J’aimais ce rituel et ses acteurs fidèles. L’un d’eux, comme moi, ne jouait pas la pièce principale, comédie petite-urbaine où évoluaient couples et groupes de connaissances. Un peu à ma gauche de l’autre côté de la coursive où la paroi d’une logette surélevée ménageait aussi un angle à l’abri du flux, il étalait des cartes miniatures et, son petit chien à ses pieds, s’absorbait dans une partie solitaire dont, au fil des semaines et des mois, j’avais fini par cerner à peu près les règles. Une complicité silencieuse et légère nous unissait. Il arrivait le plus souvent après moi, me saluait d’un clin d’oeil et nous ne partions jamais, l’un ou l’autre, sans un sourire ou un signe de tête qui disaient juste « à dimanche ».
Ce midi-là j’avais laissé les journaux et je griffonnais en marge d’un de mes livres fétiches, un Folio minuscule dont j’avais toujours chez moi deux ou trois exemplaires neufs prêts à être offerts, à l’occasion. Je travaillais à transformer certains passages du monologue unique qui constituait le texte, pour en faire des scènes directement jouées par les personnages dont l’histoire était racontée.

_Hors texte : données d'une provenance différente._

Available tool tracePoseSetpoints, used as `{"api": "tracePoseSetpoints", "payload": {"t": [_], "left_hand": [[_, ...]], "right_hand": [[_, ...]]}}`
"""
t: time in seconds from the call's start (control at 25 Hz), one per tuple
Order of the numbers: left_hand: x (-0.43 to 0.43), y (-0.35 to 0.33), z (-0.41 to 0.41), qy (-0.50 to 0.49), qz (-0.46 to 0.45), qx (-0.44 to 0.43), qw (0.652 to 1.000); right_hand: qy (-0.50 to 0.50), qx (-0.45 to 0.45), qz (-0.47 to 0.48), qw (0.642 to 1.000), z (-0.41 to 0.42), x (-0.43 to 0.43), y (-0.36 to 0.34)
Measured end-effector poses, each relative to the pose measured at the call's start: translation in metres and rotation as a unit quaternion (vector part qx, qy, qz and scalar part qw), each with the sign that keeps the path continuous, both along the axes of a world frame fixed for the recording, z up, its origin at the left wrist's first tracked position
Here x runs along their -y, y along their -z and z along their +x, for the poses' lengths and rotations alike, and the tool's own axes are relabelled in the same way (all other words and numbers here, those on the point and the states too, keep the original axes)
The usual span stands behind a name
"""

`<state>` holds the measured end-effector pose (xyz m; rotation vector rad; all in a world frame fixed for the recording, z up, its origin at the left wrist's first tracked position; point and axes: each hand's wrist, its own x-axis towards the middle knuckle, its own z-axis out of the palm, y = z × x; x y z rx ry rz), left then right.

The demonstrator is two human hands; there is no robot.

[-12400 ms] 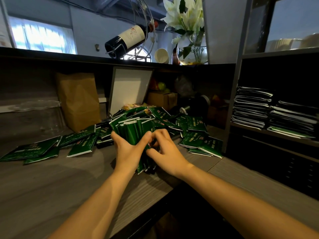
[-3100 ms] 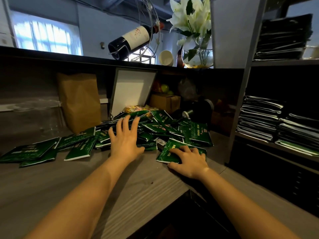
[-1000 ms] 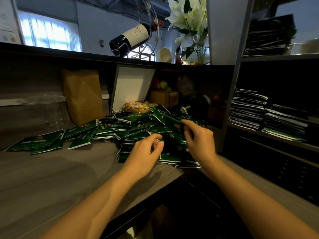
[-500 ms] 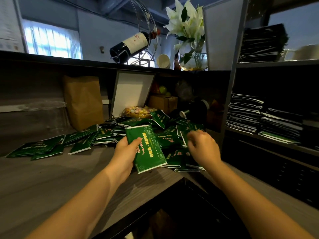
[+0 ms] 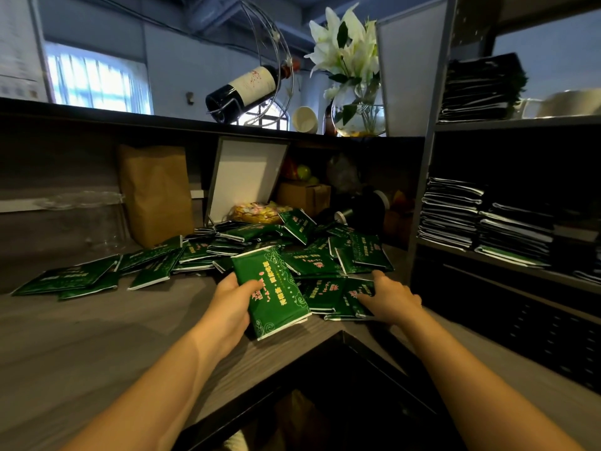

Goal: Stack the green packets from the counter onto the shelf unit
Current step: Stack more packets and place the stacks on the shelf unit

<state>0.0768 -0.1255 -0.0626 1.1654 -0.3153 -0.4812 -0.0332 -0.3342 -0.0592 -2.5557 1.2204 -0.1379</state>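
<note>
Left hand (image 5: 232, 307) grips one green packet (image 5: 270, 291), thumb on its face, held tilted over the counter (image 5: 97, 336) in front of the loose pile (image 5: 247, 242). Right hand (image 5: 390, 299) lies on a flat packet (image 5: 349, 299) at the counter edge, fingers bent, can't tell if it's pinching; stacks (image 5: 450, 211) sit on the shelf unit (image 5: 424, 190) at right. Packet print: yellow and pink characters, not legible; wine bottle (image 5: 250, 87) label unreadable too.

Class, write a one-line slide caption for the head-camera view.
Left hand holds one green packet while the right hand touches the scattered pile on the counter.
</note>
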Motion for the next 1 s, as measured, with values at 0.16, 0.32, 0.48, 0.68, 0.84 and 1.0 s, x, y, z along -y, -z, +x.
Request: {"api": "tracePoseSetpoints", "payload": {"t": [0.16,0.32,0.48,0.68,0.84,1.0], "left_hand": [[0.000,0.001,0.000,0.003,-0.001,0.004,1.000],[0.000,0.000,0.001,-0.008,0.002,0.009,1.000],[-0.001,-0.001,0.002,-0.031,0.019,0.019,0.999],[0.005,0.000,-0.005,-0.011,0.017,0.009,1.000],[0.015,-0.003,-0.014,0.003,-0.033,-0.043,0.998],[0.013,0.000,-0.018,0.025,-0.029,0.004,0.999]], "right_hand": [[-0.006,0.106,0.092,0.990,-0.001,0.006,-0.003],[0.017,0.241,0.066,0.968,-0.001,0.008,-0.004],[-0.010,0.446,0.063,0.893,-0.001,0.006,-0.011],[-0.219,0.500,0.137,0.827,0.004,-0.041,-0.015],[-0.293,0.424,0.125,0.848,0.014,-0.071,0.010],[-0.312,0.433,0.087,0.841,0.016,-0.082,0.020]]}}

J’ai dessiné, souligné, bordé le texte d’indications scéniques. Et il s’est passé quelque chose d’étrange. J’ai vu le narrateur prendre peu à peu les traits de mon complice des lieux. Sans cartes à jouer, sans chien, ailleurs et en d’autres temps, c’était lui. C’était lui le vieux trompettiste qui avait tout perdu, tout sauf l’amitié préservée au fond de son être.
J’aimais cette idée surgie comme une révélation et qui ne me quittait pas. Toute la semaine elle a accompagné mon travail, et les scènes sont venues comme si je n’avais qu’à transcrire ce qui devenait clair et s’imposait.
Ce matin je suis là, comme tous les dimanches. À ma place. Je regarde le caniche somnolent et le ballet des cartes derrière le verre de bière ambrée. Et puis je pars, laissant mon livre sur la banquette. Le mien, celui qui a traîné dans tous mes sacs et s’y est un peu corné, celui qu’on peut lire encore – un peu différemment peut-être – entre les croquis et les annotations.